Which lines of the entries below run from the one holding "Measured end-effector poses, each" to the one holding "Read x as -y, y", inclusive? Set down exactly those lines and no others.

----------------------------------------

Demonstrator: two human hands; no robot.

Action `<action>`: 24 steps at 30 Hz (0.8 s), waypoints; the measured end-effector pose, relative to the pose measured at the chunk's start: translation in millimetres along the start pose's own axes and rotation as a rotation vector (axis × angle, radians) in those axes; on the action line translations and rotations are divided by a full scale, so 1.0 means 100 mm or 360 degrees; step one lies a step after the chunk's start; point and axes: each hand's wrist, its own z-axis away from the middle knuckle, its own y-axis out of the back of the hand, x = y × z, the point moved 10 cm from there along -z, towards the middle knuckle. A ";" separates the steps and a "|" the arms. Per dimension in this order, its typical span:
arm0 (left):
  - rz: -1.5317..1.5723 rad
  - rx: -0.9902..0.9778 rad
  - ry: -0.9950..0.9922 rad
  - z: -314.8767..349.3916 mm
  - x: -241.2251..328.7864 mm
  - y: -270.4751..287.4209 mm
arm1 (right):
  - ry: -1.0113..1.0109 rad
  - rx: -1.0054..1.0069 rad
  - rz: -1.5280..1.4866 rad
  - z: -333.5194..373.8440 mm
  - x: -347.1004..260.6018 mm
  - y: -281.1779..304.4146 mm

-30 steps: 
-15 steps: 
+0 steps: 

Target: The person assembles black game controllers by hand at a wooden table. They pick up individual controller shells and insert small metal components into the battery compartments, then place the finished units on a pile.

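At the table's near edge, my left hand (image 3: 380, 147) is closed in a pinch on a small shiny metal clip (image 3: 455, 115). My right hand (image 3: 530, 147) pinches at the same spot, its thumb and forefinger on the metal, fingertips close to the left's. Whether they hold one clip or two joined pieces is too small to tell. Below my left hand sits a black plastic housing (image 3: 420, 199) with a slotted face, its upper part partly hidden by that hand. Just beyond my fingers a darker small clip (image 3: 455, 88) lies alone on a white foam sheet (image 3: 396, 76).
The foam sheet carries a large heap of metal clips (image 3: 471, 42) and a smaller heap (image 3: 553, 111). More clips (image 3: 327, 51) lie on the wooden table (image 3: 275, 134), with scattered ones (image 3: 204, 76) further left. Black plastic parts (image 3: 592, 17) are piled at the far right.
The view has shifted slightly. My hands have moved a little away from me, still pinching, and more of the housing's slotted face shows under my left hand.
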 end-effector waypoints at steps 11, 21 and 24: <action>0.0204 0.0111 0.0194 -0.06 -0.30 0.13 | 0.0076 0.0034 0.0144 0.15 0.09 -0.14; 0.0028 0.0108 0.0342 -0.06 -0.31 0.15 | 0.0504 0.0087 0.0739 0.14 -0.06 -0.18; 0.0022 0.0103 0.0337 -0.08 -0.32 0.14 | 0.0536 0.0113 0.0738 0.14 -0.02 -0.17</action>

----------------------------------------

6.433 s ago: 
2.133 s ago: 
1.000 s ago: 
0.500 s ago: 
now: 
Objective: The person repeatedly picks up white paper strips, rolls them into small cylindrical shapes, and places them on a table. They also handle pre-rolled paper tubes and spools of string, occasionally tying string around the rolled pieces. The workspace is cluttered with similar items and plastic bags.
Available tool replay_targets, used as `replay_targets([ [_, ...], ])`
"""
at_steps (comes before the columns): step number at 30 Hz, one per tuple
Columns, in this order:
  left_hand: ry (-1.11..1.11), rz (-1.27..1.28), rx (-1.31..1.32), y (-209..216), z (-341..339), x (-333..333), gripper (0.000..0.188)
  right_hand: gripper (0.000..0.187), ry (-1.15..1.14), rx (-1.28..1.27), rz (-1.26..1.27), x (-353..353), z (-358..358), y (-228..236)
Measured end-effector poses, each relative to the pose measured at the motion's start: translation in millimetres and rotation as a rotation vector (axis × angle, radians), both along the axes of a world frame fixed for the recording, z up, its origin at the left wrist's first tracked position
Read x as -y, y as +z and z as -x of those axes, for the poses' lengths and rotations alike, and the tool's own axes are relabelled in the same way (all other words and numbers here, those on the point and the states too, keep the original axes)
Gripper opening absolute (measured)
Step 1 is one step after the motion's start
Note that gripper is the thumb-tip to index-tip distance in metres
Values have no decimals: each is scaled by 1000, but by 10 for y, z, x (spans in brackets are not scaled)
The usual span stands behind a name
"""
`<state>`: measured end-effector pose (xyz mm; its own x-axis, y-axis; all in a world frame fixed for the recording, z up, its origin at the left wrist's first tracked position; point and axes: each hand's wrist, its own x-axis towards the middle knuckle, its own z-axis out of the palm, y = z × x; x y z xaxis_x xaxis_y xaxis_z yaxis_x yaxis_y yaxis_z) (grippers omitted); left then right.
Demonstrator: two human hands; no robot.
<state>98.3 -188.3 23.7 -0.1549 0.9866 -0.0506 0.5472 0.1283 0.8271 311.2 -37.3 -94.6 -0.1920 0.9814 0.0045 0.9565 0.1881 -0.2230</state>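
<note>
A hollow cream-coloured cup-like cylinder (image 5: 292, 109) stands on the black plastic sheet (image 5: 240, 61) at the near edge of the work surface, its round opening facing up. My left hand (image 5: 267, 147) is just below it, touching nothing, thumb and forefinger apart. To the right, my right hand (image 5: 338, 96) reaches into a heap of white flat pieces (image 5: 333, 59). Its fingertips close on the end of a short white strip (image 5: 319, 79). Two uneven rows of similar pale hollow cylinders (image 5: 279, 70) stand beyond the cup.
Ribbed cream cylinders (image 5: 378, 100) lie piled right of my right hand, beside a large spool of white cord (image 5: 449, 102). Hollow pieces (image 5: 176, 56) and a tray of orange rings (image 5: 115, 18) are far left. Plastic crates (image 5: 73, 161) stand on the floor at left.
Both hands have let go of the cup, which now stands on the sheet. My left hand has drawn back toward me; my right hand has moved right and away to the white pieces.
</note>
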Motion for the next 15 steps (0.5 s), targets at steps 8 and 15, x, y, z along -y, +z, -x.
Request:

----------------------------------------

*SOLUTION TO THIS PROBLEM*.
Measured end-effector poses, each relative to the pose measured at the motion's start: translation in millimetres and rotation as a rotation vector (axis × angle, radians), both along the axes of a world frame fixed for the recording, z up, its origin at the left wrist's first tracked position
Read x as -y, y as +z and z as -x of those axes, for the poses' lengths and rotations alike, and the tool's own axes are relabelled in the same way (all other words and numbers here, those on the point and the states too, keep the original axes)

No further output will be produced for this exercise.